■ WHAT YOU HAVE TO DO ■
Go through the records and write each one out again exactly.
[Opening DATASET CONTENT section]
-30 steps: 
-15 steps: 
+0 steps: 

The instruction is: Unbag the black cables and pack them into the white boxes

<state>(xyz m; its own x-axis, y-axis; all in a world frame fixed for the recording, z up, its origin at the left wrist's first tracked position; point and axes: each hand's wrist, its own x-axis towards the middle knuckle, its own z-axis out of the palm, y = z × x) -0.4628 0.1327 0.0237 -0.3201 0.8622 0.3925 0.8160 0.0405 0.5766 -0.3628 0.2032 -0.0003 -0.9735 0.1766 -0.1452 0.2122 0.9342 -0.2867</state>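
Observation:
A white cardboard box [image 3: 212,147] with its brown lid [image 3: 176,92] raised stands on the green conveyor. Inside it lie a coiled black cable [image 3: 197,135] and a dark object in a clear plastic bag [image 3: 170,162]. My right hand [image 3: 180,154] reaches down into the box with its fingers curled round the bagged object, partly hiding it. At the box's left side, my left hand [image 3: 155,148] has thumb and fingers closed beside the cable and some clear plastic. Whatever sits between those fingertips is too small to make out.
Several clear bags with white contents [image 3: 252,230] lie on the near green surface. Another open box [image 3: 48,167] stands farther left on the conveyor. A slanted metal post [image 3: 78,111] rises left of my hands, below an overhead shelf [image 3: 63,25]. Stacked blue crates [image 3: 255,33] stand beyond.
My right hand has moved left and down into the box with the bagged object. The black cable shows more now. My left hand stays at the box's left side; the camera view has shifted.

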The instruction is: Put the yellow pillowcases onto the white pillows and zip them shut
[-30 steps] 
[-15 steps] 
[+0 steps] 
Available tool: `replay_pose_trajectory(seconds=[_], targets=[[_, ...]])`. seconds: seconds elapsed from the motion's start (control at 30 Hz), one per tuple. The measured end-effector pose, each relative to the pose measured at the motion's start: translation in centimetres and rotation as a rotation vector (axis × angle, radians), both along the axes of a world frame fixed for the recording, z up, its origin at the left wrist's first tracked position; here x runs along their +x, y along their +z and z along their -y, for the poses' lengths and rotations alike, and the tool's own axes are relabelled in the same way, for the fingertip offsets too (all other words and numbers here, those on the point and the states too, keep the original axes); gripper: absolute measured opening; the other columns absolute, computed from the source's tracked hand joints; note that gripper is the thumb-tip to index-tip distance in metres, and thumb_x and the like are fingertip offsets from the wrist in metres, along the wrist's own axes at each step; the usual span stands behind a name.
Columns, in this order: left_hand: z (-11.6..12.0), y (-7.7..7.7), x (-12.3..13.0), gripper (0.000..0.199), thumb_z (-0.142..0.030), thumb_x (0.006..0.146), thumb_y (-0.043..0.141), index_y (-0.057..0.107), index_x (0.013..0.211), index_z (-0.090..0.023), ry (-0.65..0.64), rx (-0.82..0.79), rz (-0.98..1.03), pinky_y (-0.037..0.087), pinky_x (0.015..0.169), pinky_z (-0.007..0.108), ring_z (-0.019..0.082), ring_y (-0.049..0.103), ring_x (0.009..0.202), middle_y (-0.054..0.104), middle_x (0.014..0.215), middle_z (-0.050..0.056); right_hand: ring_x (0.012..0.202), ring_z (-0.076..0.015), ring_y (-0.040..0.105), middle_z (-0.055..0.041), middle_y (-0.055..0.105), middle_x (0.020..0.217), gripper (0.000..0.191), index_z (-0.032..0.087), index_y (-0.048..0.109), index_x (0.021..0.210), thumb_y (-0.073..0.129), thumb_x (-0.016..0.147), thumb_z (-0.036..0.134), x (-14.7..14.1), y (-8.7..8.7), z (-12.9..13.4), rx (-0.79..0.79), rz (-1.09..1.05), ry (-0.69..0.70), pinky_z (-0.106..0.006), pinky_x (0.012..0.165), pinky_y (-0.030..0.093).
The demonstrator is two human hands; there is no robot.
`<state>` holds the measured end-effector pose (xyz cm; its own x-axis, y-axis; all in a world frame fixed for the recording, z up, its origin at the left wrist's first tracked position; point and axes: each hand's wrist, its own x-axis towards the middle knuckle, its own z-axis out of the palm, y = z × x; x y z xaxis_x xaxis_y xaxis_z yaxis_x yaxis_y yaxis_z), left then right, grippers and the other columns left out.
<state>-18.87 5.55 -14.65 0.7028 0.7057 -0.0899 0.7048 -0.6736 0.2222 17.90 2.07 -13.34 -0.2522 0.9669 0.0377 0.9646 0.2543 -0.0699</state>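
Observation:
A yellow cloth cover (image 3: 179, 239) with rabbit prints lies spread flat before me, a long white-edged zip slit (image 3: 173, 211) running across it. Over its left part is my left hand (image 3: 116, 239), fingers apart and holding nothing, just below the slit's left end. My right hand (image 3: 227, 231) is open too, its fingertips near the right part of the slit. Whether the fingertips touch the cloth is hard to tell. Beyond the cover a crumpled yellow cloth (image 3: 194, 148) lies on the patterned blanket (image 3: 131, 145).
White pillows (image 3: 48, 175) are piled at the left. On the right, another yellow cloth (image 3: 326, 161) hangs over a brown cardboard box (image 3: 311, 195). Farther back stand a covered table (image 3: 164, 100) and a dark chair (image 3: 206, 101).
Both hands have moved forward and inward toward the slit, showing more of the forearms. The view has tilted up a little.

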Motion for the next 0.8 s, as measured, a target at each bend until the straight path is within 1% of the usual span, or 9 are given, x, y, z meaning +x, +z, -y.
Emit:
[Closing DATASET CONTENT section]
■ OUTPUT ■
-30 steps: 
-15 steps: 
+0 steps: 

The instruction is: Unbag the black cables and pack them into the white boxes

<state>(xyz m; its own x-axis, y-axis; all in a world frame fixed for the recording, z up, its origin at the left wrist's first tracked position; point and axes: each hand's wrist, its own x-axis towards the middle knuckle, its own z-axis out of the palm, y = z × x) -0.4628 0.1327 0.0237 -0.3201 0.8622 0.3925 0.8160 0.0405 0.5766 -0.3628 0.2032 -0.0003 -0.9735 0.1766 -0.1452 0.2122 0.9342 -0.2867</state>
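Observation:
A white cardboard box [image 3: 212,147] with its brown lid [image 3: 176,92] raised stands on the green conveyor. Inside it lie a coiled black cable [image 3: 197,135] and a dark object in a clear plastic bag [image 3: 170,162]. My right hand [image 3: 180,154] reaches down into the box with its fingers curled round the bagged object, partly hiding it. At the box's left side, my left hand [image 3: 155,148] has thumb and fingers closed beside the cable and some clear plastic. Whatever sits between those fingertips is too small to make out.
Several clear bags with white contents [image 3: 252,230] lie on the near green surface. Another open box [image 3: 48,167] stands farther left on the conveyor. A slanted metal post [image 3: 78,111] rises left of my hands, below an overhead shelf [image 3: 63,25]. Stacked blue crates [image 3: 255,33] stand beyond.
My right hand has moved left and down into the box with the bagged object. The black cable shows more now. My left hand stays at the box's left side; the camera view has shifted.
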
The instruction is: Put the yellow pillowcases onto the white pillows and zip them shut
[-30 steps] 
[-15 steps] 
[+0 steps] 
Available tool: `replay_pose_trajectory(seconds=[_], targets=[[_, ...]])`. seconds: seconds elapsed from the motion's start (control at 30 Hz), one per tuple. The measured end-effector pose, each relative to the pose measured at the motion's start: translation in centimetres and rotation as a rotation vector (axis × angle, radians), both along the axes of a world frame fixed for the recording, z up, its origin at the left wrist's first tracked position; here x runs along their +x, y along their +z and z along their -y, for the poses' lengths and rotations alike, and the tool's own axes are relabelled in the same way, for the fingertip offsets too (all other words and numbers here, those on the point and the states too, keep the original axes); gripper: absolute measured opening; the other columns absolute, computed from the source's tracked hand joints; note that gripper is the thumb-tip to index-tip distance in metres, and thumb_x and the like are fingertip offsets from the wrist in metres, along the wrist's own axes at each step; the usual span stands behind a name.
Columns, in this order: left_hand: z (-11.6..12.0), y (-7.7..7.7), x (-12.3..13.0), gripper (0.000..0.199), thumb_z (-0.142..0.030), thumb_x (0.006..0.146), thumb_y (-0.043..0.141), index_y (-0.057..0.107), index_x (0.013..0.211), index_z (-0.090..0.023), ry (-0.65..0.64), rx (-0.82..0.79), rz (-0.98..1.03), pinky_y (-0.037..0.087), pinky_x (0.015..0.169), pinky_z (-0.007..0.108), ring_z (-0.019..0.082), ring_y (-0.049..0.103), ring_x (0.009..0.202), middle_y (-0.054..0.104), middle_x (0.014..0.215), middle_z (-0.050..0.056); right_hand: ring_x (0.012..0.202), ring_z (-0.076..0.015), ring_y (-0.040..0.105), middle_z (-0.055..0.041), middle_y (-0.055..0.105), middle_x (0.020..0.217), gripper (0.000..0.191), index_z (-0.032..0.087), index_y (-0.048..0.109), index_x (0.021..0.210), thumb_y (-0.073..0.129), thumb_x (-0.016..0.147), thumb_z (-0.036..0.134), x (-14.7..14.1), y (-8.7..8.7), z (-12.9..13.4), rx (-0.79..0.79), rz (-1.09..1.05), ry (-0.69..0.70), pinky_z (-0.106..0.006), pinky_x (0.012..0.165), pinky_y (-0.030..0.093).
The demonstrator is two human hands; there is no robot.
`<state>` holds the measured end-effector pose (xyz cm; its own x-axis, y-axis; all in a world frame fixed for the recording, z up, its origin at the left wrist's first tracked position; point and axes: each hand's wrist, its own x-axis towards the middle knuckle, its own z-axis out of the palm, y = z × x; x y z xaxis_x xaxis_y xaxis_z yaxis_x yaxis_y yaxis_z), left then right, grippers and the other columns left out.
<state>-18.87 5.55 -14.65 0.7028 0.7057 -0.0899 0.7048 -0.6736 0.2222 17.90 2.07 -13.34 -0.2522 0.9669 0.0377 0.9646 0.2543 -0.0699</state>
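Observation:
A yellow cloth cover (image 3: 179, 239) with rabbit prints lies spread flat before me, a long white-edged zip slit (image 3: 173, 211) running across it. Over its left part is my left hand (image 3: 116, 239), fingers apart and holding nothing, just below the slit's left end. My right hand (image 3: 227, 231) is open too, its fingertips near the right part of the slit. Whether the fingertips touch the cloth is hard to tell. Beyond the cover a crumpled yellow cloth (image 3: 194, 148) lies on the patterned blanket (image 3: 131, 145).
White pillows (image 3: 48, 175) are piled at the left. On the right, another yellow cloth (image 3: 326, 161) hangs over a brown cardboard box (image 3: 311, 195). Farther back stand a covered table (image 3: 164, 100) and a dark chair (image 3: 206, 101).
Both hands have moved forward and inward toward the slit, showing more of the forearms. The view has tilted up a little.
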
Motion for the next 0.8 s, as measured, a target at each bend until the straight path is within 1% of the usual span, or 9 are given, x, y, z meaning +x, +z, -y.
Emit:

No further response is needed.